### Activity
Repeat exactly the lines below that lie between the line with "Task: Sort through" and the line with "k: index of", counting both of those lines as part of the answer.

### Collected material

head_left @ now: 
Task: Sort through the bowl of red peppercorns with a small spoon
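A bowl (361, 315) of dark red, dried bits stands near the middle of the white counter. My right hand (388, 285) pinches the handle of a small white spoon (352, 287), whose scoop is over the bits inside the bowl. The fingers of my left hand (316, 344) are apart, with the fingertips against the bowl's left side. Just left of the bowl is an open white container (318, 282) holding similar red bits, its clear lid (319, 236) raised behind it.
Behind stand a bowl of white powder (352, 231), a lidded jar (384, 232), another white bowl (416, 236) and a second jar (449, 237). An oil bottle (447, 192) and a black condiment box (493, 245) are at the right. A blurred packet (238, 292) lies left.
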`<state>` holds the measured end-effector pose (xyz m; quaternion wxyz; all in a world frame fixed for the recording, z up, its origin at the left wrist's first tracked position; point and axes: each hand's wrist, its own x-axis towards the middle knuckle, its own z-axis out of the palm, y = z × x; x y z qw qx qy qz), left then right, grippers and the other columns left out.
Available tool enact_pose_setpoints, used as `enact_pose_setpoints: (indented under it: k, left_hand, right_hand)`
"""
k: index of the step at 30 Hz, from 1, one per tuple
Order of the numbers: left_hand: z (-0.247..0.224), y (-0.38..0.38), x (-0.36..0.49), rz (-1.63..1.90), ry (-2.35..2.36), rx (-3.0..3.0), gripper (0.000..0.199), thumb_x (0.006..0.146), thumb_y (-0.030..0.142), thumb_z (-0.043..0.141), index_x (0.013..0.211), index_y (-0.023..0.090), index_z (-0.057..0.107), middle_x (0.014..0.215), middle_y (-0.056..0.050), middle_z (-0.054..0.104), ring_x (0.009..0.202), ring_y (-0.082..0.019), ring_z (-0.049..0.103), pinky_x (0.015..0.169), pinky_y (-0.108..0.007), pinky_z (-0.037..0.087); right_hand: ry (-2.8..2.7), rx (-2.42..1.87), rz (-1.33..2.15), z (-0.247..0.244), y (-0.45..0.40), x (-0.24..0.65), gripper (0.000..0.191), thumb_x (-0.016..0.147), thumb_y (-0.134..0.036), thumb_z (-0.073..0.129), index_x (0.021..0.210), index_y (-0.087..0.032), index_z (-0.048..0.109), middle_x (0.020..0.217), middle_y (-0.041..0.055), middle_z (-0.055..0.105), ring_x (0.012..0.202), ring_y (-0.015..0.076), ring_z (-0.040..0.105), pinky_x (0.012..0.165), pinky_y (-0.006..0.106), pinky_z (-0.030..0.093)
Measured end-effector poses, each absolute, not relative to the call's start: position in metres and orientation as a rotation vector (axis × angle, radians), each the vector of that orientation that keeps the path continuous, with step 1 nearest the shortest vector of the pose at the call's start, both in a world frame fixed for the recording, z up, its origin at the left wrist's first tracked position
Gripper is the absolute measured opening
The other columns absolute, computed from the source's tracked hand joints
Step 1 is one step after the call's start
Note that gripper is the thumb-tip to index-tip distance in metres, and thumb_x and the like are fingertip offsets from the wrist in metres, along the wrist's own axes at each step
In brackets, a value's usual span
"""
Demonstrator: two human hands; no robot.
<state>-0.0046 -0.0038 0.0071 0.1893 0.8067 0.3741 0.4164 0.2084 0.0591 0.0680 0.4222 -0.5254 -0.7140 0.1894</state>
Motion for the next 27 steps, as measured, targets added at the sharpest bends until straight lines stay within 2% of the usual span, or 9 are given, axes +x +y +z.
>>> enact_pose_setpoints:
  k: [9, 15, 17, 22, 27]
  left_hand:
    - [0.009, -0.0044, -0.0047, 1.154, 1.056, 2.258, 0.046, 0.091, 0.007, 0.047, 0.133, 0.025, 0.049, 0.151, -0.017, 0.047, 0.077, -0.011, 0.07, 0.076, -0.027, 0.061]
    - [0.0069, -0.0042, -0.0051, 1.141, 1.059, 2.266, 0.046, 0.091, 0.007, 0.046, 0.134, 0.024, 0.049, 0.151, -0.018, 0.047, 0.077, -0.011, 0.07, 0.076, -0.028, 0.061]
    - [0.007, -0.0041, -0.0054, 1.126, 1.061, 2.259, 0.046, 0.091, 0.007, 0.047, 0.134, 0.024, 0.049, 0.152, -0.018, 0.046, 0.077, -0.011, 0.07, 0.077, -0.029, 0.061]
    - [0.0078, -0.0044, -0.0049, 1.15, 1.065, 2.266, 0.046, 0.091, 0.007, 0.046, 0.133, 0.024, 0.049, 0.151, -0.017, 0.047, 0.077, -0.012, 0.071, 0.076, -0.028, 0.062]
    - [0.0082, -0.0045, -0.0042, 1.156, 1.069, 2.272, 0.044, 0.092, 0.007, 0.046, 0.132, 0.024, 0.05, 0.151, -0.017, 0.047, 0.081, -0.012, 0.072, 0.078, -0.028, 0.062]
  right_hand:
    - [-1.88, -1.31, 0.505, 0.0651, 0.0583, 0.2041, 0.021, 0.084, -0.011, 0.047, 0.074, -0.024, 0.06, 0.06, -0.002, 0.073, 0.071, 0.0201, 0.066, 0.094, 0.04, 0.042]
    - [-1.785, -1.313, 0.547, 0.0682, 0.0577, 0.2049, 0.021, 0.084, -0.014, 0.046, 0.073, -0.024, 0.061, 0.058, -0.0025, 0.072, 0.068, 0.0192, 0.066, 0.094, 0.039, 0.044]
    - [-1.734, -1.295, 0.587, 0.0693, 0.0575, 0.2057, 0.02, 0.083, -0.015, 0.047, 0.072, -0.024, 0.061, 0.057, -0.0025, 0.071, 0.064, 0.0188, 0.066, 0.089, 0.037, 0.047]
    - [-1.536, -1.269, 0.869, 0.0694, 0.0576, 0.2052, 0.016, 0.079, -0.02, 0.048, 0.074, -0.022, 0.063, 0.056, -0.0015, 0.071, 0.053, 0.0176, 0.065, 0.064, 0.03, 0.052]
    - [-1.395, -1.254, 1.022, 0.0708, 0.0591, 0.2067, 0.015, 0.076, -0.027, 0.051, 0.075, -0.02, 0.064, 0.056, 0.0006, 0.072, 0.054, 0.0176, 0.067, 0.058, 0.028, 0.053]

### Your solution
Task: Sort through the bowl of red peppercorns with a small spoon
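A bowl (361, 315) of dark red, dried bits stands near the middle of the white counter. My right hand (388, 285) pinches the handle of a small white spoon (352, 287), whose scoop is over the bits inside the bowl. The fingers of my left hand (316, 344) are apart, with the fingertips against the bowl's left side. Just left of the bowl is an open white container (318, 282) holding similar red bits, its clear lid (319, 236) raised behind it.
Behind stand a bowl of white powder (352, 231), a lidded jar (384, 232), another white bowl (416, 236) and a second jar (449, 237). An oil bottle (447, 192) and a black condiment box (493, 245) are at the right. A blurred packet (238, 292) lies left.
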`<state>` holds the measured end-effector pose (xyz m; quaternion wxyz; all in a world frame fixed for the recording, z up, its origin at the left wrist's first tracked position; point and axes: each hand's wrist, its own x-axis towards the middle knuckle, its own z-axis out of the palm, y = z × x; x y z qw qx qy qz), left then right, grippers and the other columns left out.
Available tool enact_pose_setpoints, used as `enact_pose_setpoints: (indented under it: k, left_hand, right_hand)`
"""
k: index of the step at 30 Hz, from 1, one per tuple

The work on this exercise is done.